2. Why do economists (or other people) study or use econometrics?
--
__One simple answer:__ Learn about the world using data.
--
- _Learn about the world_ = Raise, answer, and challenge questions, theories, assumptions.
- _data_ = Plural of datum.
---
# Why?
## Example
GPA is an output from endowments (ability) and hours studied (inputs). So, one might hypothesize a model
$\text{GPA}=f(H, \text{SAT}, \text{PCT})$
where $H$ is hours studied, $\text{SAT}$ is SAT score and $\text{PCT}$ is the percentage of classes an individual attended. We expect that GPA will rise with each of these variables ( $H$, $\text{SAT}$, and $\text{PCT}$).
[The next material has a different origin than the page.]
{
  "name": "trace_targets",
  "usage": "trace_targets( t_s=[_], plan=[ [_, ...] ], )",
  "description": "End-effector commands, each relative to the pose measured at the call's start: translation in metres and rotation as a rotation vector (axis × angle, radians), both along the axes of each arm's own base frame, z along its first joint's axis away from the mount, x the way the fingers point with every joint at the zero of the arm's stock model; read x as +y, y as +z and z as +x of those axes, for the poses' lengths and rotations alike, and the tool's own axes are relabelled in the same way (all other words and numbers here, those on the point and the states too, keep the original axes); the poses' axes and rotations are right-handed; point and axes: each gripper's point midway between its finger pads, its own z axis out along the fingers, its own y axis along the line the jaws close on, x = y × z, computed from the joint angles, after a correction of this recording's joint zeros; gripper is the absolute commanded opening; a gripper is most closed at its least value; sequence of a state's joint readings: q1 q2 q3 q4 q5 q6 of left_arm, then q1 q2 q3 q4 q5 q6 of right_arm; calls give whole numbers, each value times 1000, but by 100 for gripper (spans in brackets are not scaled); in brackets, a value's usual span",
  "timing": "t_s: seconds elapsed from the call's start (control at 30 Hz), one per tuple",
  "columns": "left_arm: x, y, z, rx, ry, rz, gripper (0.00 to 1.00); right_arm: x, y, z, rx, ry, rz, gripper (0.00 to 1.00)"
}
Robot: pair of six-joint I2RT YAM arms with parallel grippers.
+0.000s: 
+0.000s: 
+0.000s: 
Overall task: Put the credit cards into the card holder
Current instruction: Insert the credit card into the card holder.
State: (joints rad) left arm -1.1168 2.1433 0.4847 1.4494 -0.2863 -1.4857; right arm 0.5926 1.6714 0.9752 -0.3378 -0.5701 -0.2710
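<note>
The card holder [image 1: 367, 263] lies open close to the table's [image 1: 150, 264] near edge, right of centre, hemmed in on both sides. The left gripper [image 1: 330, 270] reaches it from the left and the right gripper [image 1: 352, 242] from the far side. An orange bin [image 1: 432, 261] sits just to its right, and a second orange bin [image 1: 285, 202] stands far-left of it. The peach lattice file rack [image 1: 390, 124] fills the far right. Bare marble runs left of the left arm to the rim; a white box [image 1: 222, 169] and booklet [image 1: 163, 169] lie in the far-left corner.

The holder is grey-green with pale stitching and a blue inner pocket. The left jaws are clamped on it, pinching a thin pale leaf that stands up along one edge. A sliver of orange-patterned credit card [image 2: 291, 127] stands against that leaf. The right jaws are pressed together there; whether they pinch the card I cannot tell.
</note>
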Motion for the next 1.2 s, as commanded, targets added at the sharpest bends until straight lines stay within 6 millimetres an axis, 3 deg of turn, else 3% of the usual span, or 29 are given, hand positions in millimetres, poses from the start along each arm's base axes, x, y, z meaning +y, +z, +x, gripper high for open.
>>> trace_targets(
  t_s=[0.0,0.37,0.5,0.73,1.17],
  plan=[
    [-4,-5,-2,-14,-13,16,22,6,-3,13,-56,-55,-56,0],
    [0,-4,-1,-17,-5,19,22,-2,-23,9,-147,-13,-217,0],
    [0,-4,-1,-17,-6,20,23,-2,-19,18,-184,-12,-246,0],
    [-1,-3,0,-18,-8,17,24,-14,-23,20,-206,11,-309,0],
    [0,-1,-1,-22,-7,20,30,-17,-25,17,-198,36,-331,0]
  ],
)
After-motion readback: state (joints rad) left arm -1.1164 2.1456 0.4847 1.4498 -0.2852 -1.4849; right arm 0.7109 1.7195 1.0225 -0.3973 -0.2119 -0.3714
But who needs to _expect_?
We can test these hypotheses __using a regression model__.
---
layout: true
# Why?
## Example, cont.
__Regression model:__
$$ \text{GPA}_i = \beta_0 + \beta_1 H_i + \beta_2 \text{SAT}_i + \beta_3 \text{PCT}_i + \varepsilon_i$$
---
We want to test estimate/test the relationship $\text{GPA}=f(H, \text{SAT}, \text{PCT})$.
---
### (Review) Questions
--
- __Q:__ How do we interpret $\beta_1$?
--
- __A:__ An additional hour in class correlates with a $\beta_1$ unit increase in an individual's GPA.
--
- __Q:__ Are the $\beta_k$ terms population parameters or sample statistics?
--
- __A:__ Greek letters denote __population parameters__. Their estimates get hats, _e.g._, $\hat{\beta}_k$
--
- __Q:__ Can we interpret the estimates for $\beta_2$ as causal?
--
- __A:__ Not without making more assumptions and/or knowing more about the data-generating process.
---
### (Review) Questions
- __Q:__ What is $\varepsilon_i$?
--
- __A:__ An individual's random deviation/disturbance from the population parameters.
--
- __Q:__ What are some of the assumptions imposed by the regression model above?
--
- __A:__
- The relationship between the GPA and the explanatory variables is linear in parameters, and $\varepsilon$ enters additively.
- The explanatory variables are __exogenous__, _i.e._, $E[\varepsilon|X] = 0$.
- You've also typically assumed: $E[\varepsilon_i] = 0$, $E[\varepsilon_i^2] = \sigma^2$, $E[\varepsilon_i \varepsilon_j] = 0$ for $i \neq j$.
- And (maybe) $\varepsilon_i$ is distributed normally.
---
layout: false
# Assumptions
## How important can they be?
You've learned how **powerful and flexible** ordinary least squares (**OLS**) regression can be.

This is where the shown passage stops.